In one photograph, my sister is wearing a Superman outfit. This, from a prior Halloween. I think it was a Supermom outfit, actually, because she always liked these bad jokes, degraded jokes, things other people would find ridiculous. (She’d take a joke and repeat it until it was leaden, until it was funny only in its awfulness.) Jokes with the fillip of sentimentality. Anyway, in this picture her blond hair — brightened a couple of shades with the current technologies — cascades around her shoulders, disordered and impulsive. Supermom. And her expression is skeptical, as if she assumes the mantle of Supermom — raising the kids, accepting wage-slavery, growing old and contented — and thinks it’s dopey at the same time.

Never any good without coffee. Never any good in the morning. Never any good until the second cup. Never any good without freshly ground Joe, because of my dad’s insistence, despite advantages of class and style, on instant coffee. No way. Not for my sister. At my dad’s house, where she stayed in summer, she used to grumble derisively, while staring out the kitchen windows, out the expanse of windows that gave onto the meadow there, Instant coffee! There would be horses in the meadow and the ocean just over the trees, the sound of the surf and instant coffee! Thus the morning after Halloween, with my nephew the shark (who took this opportunity to remind her, in fact, that last year he saved his Halloween candy all the way till Easter, Mommy) and my niece, the Little Mermaid, orbiting around her like a fine dream. My sister was making this coffee with the automatic grinder and the automatic drip device, and the dishes were piled in the sink behind her, and the wall calendar was staring her in the face, with its hundred urgent appointments, e.g., jury duty(the following Monday) and i? & A to pediatrician; the kids whirled around the kitchen, demanding to know who got the last of the Lucky Charms, who had to settle for the Kix. My sister’s eyes barely open.

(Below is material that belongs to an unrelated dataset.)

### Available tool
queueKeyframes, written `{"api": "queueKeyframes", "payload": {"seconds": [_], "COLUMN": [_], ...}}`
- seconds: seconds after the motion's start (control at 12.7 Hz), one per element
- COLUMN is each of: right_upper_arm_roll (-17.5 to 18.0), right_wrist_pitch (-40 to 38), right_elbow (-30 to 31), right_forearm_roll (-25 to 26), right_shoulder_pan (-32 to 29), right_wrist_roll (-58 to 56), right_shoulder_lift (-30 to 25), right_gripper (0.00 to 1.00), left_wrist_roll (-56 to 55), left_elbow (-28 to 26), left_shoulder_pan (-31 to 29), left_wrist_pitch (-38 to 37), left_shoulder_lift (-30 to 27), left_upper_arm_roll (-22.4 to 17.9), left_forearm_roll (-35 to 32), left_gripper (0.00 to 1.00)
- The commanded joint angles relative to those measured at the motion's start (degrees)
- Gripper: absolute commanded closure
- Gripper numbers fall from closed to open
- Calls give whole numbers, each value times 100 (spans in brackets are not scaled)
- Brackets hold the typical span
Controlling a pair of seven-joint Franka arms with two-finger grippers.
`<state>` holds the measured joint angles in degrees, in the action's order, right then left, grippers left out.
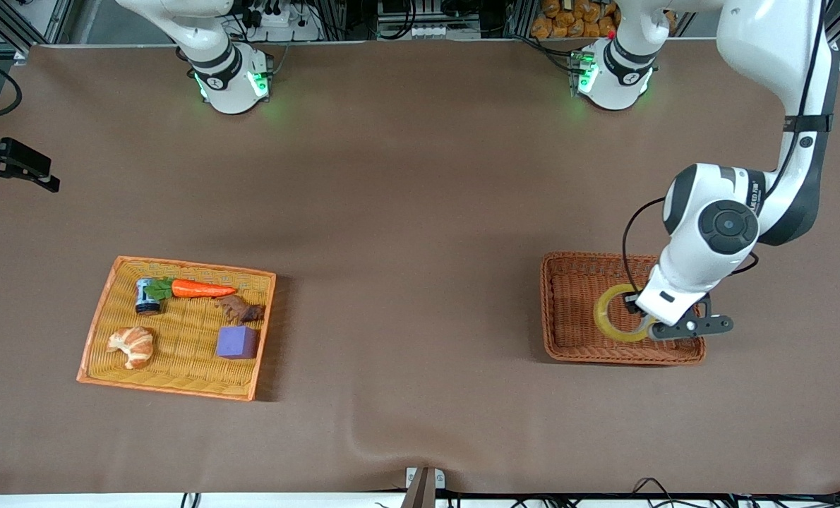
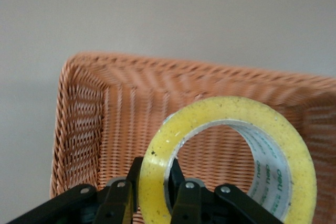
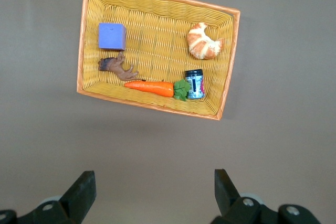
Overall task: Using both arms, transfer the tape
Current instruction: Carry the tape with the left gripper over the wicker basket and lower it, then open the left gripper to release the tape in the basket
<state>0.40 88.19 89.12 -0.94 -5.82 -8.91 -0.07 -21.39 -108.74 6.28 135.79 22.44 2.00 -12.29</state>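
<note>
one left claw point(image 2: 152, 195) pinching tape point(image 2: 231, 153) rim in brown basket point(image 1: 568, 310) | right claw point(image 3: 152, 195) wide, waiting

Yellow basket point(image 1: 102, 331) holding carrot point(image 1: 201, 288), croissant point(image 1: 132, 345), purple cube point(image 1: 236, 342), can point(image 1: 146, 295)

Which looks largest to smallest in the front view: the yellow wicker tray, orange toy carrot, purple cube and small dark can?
1. Yellow wicker tray, by far the largest.
2. Orange toy carrot, longest of the items in it.
3. Purple cube.
4. Small dark can, slightly smaller than the cube, though close.
</note>
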Motion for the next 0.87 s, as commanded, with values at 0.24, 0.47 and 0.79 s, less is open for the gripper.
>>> {"api": "queueKeyframes", "payload": {"seconds": [0.24, 0.47, 0.79], "right_upper_arm_roll": [92, 83, 57], "right_wrist_pitch": [-65, -143, -460], "right_elbow": [140, 97, -61], "right_forearm_roll": [111, 111, 111], "right_shoulder_pan": [-130, -147, -235], "right_wrist_roll": [504, 513, 504], "right_shoulder_lift": [-134, -116, -99], "right_gripper": [0, 0, 0], "left_wrist_roll": [363, 381, 372], "left_elbow": [-1449, -1300, -407], "left_shoulder_pan": [-699, -760, -760], "left_wrist_pitch": [1652, 1600, -422], "left_shoulder_lift": [-170, -607, -1697], "left_upper_arm_roll": [108, 117, 397], "left_forearm_roll": [-99, -99, 68], "left_gripper": [65, 0, 0]}}
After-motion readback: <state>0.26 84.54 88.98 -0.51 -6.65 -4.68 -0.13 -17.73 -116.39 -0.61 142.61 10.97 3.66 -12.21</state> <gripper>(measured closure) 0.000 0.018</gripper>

Now this portrait of her cat, Pointdexter, twelve years old — he slept on my face when I stayed at her place in 1984 —Pointdexter with the brain tumor, Pointdexter with the phenobarbital habit. That morning — All Saints’ Day — he stood entirely motionless before his empty dish. His need was clear. His dignity was immense. Well, except for the seizures. Pointdexter had these seizures. He was possessed. He was a demon. He would bounce off the walls, he would get up a head of steam, mouth frothing, and run straight at the wall, smack into it, shake off the ghosts, and start again. His screeches were unearthly. Phenobarbital was prescribed. My sister medicated him preemptively before any other chore, before diplomatic initiatives on matters of cereal allocation. Hold on you guys, I’ll be with you in a second. Drugging the cat, slipping him the Mickey Finn in the Science Diet, feeding the kids, then getting out the door, pecking her boyfriend on the cheek (he was stumbling sleepily down the stairs).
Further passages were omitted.